БЕГУНЫ
Три фрагмента из книги
Откуда мы родом?
Откуда пришли сюда?
Куда мы идем?
В романе одного из самых оригинальных мировых писателей Ольги Токарчук размышления о путешествиях переплетаются с загадочными историями, связанными между собой темами смерти, движения, продлевания жизни и тайны человеческого тела. Мы все путники в этом мире: кто-то странствует с целью, кто-то без. Кто-то движется сквозь время, кто-то сквозь пространство. Что значит - быть путником, путешественником, бегуном? Завораживающий и потрясающий воображение роман Ольги Токарчук - настоящий шедевр.
Голова в мире
Психологию я изучала в большом и мрачном коммунистическом городе, факультет занимал здание, где во время войны располагался штаб СС. Район выстроен на руинах гетто, и человек наблюдательный без труда заметит, что уровень земли здесь примерно на метр выше, чем везде в городе. Метр развалин. Мне всегда было там не по себе, среди многоэтажек и убогих скверов вечно гулял ветер, а морозный воздух казался особенно колючим, щипал лицо. Это место, хотя на нем стояли жилые дома, по сути, все еще принадлежало мертвецам. Здание факультета снится мне до сих пор — широкие, будто бы вырубленные в скале коридоры, отполированные множеством ног, стертые края ступеней, выглаженные ладонями перила — следы, отпечатавшиеся в пространстве. Вероятно, поэтому к нам и наведывались призраки.

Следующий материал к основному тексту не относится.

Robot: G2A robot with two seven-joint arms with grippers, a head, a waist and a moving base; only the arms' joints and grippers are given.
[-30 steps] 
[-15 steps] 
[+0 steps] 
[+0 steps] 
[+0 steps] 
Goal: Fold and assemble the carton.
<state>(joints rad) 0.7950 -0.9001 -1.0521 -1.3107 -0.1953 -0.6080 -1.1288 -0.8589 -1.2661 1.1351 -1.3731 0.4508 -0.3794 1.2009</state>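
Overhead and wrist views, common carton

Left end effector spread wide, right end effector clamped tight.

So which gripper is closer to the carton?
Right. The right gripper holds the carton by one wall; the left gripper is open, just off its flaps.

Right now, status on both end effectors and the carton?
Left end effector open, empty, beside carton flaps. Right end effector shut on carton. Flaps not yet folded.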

Когда мы запускали крыс в лабиринт, всегда находилась одна, которая опровергала своим поведением теорию и плевать хотела на наши хитроумные гипотезы. Она вставала на задние лапки, совершенно не интересуясь наградой на финише экспериментальной трассы, безразличная к привилегиям рефлекса Павлова, она обводила нас взглядом, а потом возвращалась обратно или же принималась неспешно обследовать лабиринт. Что-то искала в ответвлениях коридора, старалась привлечь к себе внимание. Растерянно пищала, и тогда девочки, нарушая инструкции, вытаскивали ее из лабиринта и держали в руках.
Мышцы мертвой распяленной лягушки сокращались и расслаблялись, повинуясь электрическим импульсам, но не так, как описывал учебник, — намекая на что-то: в движениях конечностей явственно читались угроза и издевка, опровергавшие святую веру в механическую непорочность физиологических рефлексов.

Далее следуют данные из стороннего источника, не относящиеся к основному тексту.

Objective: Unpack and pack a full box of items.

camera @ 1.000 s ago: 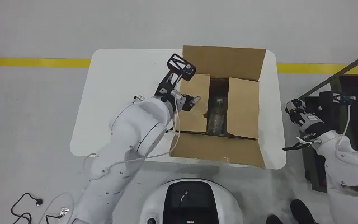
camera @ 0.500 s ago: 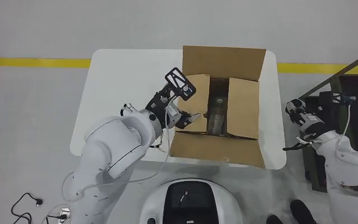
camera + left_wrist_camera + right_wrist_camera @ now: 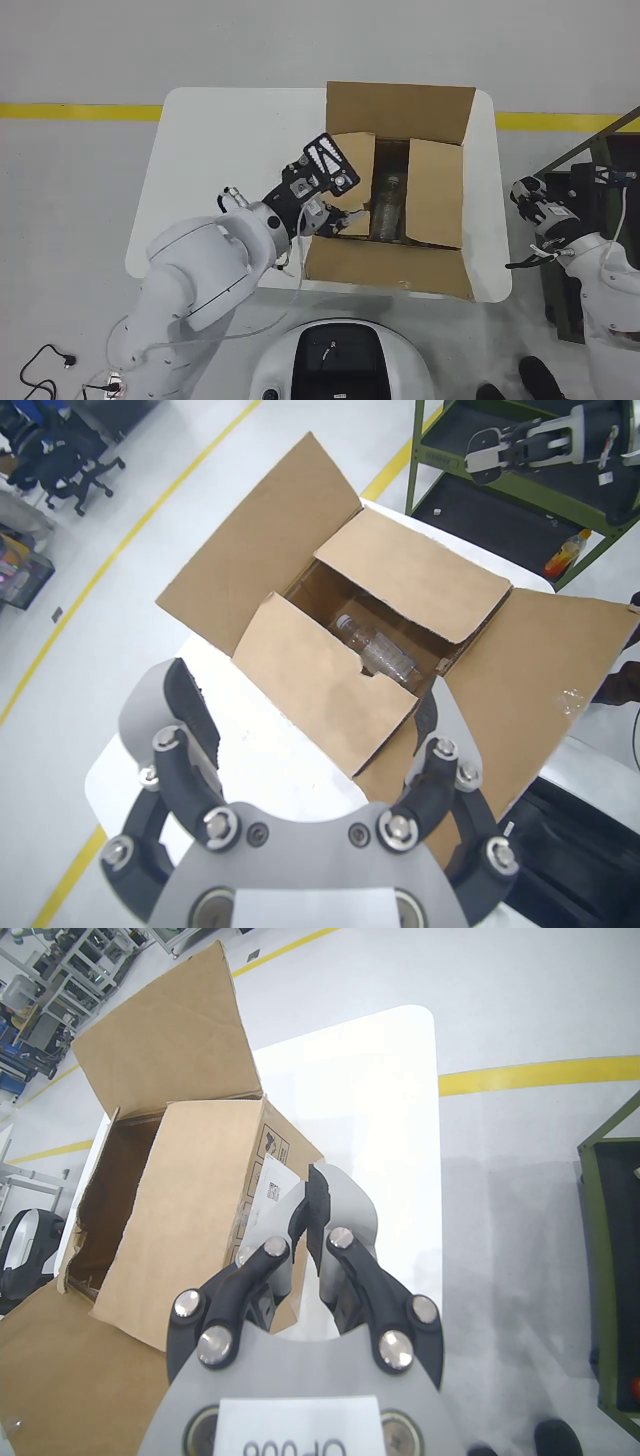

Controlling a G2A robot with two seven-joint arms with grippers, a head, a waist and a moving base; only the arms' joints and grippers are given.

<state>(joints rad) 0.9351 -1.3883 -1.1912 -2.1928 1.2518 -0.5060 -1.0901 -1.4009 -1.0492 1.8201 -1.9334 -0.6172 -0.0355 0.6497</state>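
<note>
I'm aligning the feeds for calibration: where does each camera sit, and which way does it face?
Top view: above the arms, looking straight down at the table and cardboard box; both arms show.
Left wrist view: behind the open left gripper, facing the bottle in the box.
Right wrist view: behind the shut right gripper, facing the box's side.
Top and left wrist views share the bottle.

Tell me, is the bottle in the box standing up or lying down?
Lying down. The clear bottle rests on its side down inside the cardboard box, with its cap end pointing sideways, not up.
</note>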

Нас учили, что мир можно описать и даже объяснить с помощью простых ответов на умные вопросы. Что по сути своей он хаотичен и мертв, подчиняется нехитрым закономерностям, которые следует растолковать и наглядно представить — желательно с использованием диаграмм. От нас требовали проведения экспериментов. Формулировки гипотез. Их проверки. Нас посвящали в тайны статистики, полагая, что она поможет успешно справиться с описанием мироустройства и что девяносто процентов всегда перевесят пять.
Но сегодня я уверена в одном: ищущий порядка да бежит психологии. Лучше избрать физиологию или теологию, которые хотя бы способны обеспечить устойчивую почву под ногами — материю или дух, — чтобы не поскользнуться на психике. Психика — объект весьма туманный.
Правы были те, кто утверждал, будто на факультет этот идут не ради будущей профессии, интереса или стремления нести людям помощь, — причина совсем иная, очень простая. Подозреваю, что все мы имели некий глубоко скрытый дефект, хотя, вероятно, производили впечатление умных и здоровых молодых людей — замаскировав, ловко закамуфлировав свой изъян на вступительных экзаменах. Клубок эмоций, плотно переплетенных, свалявшихся, — вроде тех диковинных опухолей, которые порой обнаруживаются в человеческом теле и которые можно увидеть в любом мало-мальски приличном патологоанатомическом музее. Но, вполне возможно, наши экзаменаторы были подобны нам и хорошо отдавали себе отчет в своих действиях. А следовательно, мы — их преемники. На втором курсе, изучая функционирование защитных механизмов и с восторгом открывая могущество этой сферы психики, мы начинали понимать, что без рационализации [3] , сублимации, вытеснения, без всех этих фокусов, которыми мы себя тешим, — умей мы взглянуть на мир с открытым забралом, честно и бесстрашно, — умерли бы от разрыва сердца.
В процессе обучения мы узнали, что состоим из оборонительных сооружений, щитов и доспехов, подобны городам, чье архитектурное разнообразие ограничивается стенами, башнями да укреплениями, — этакое государство бункеров.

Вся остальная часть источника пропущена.